You inherited a bunch of Perl scripts and you want a quick view of 
            all the subroutines used:  
             
find.pl -v "sub\s+\w+\s*{" "*.pl"
You are sifting through some C sources for a bug. It appears it has 
            to do with signals in combination with file operations: 
             
find.pl "signal.*?FILE" "*.c"
This will produce a list of all lines containing the word "signal" 
            and a constant that has "FILE" in its name. However, 
            this list is too long to handle.
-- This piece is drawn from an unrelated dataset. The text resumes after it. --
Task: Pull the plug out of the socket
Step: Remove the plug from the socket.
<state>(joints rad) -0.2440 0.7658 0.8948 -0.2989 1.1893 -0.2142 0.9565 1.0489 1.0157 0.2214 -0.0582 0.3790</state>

If we ignore all the FILE_SELECTION 
            matches because they don't seem to be involved, it makes 
            the list much smaller:  
             
-i "\$COPY\W.*\#.*status" "/usr/local/scripts/*.sh"
Note that I changed from a double quote to a single quote because 
            some shells really don't like the ! on the command line 
            and I had to prevent the shell from interpretting it.  You may have noticed that we need a few command switches to display 
              only the file name or to display the matching lines as well. We 
              may also want to search case-insensitive. With the Getopt::Std 
              package, this is very easy. It is even included in the standard 
              Perl distribution. So, we don't need to worry a lot about that.
              
             
my %opt;        # h=help, i=no case, v=view lines, l=line numbers
my $regex;      # what we're looking for
my $filemask;   # which files
my $dir;        # location
my $filename;   # name of file found
my $line;       # matching line
my $linenr;     # remembers the line number
my $nameonly;   # only print the filename
The start is easy. All we need is find to deliver us a list 
            of files. This list can then be read one-by-one:  
             
open (LIST, "find \"$dir\" -name \"$filemask\" -print|") or die /"$!\n" ;
while (defined ($filename=<LIST>)) {
    chomp $filename;
    next if (-B $filename); # don't check binary files
    open (FILE, "<$filename") or warn "Can't open $filename ($!)\n";
By now we have the first of our files opened for reading. We can scan 
            it to see if it matches our regex: 
             
    while (defined($line = <FILE>)) {    # read as long as necessary
        if ($line =~ /$regex/) {         # we have a match
If we have reached this point, we have had a match. Now we can print 
            the filename and move on to the next file in the list. Let's 
            see what we have so far: 
             
open (LIST, "find \"$dir\" -name \"$filemask\" -print|") or die /"$!\n" ;
while (defined ($filename=<LIST>)) {
    chomp $filename;
    next if (-B $filename); # don't check binary files
    open (FILE, "<$filename") or warn "Can't open $filename ($!)\n";
    while (defined($line = <FILE>)) {    # read as long as necessary
        if ($line =~ /$regex/) {         # we have a match
                print $filename,"\n";
            last;
        }
    }
}
You may have noticed I cheated on the $dir and $filemask. 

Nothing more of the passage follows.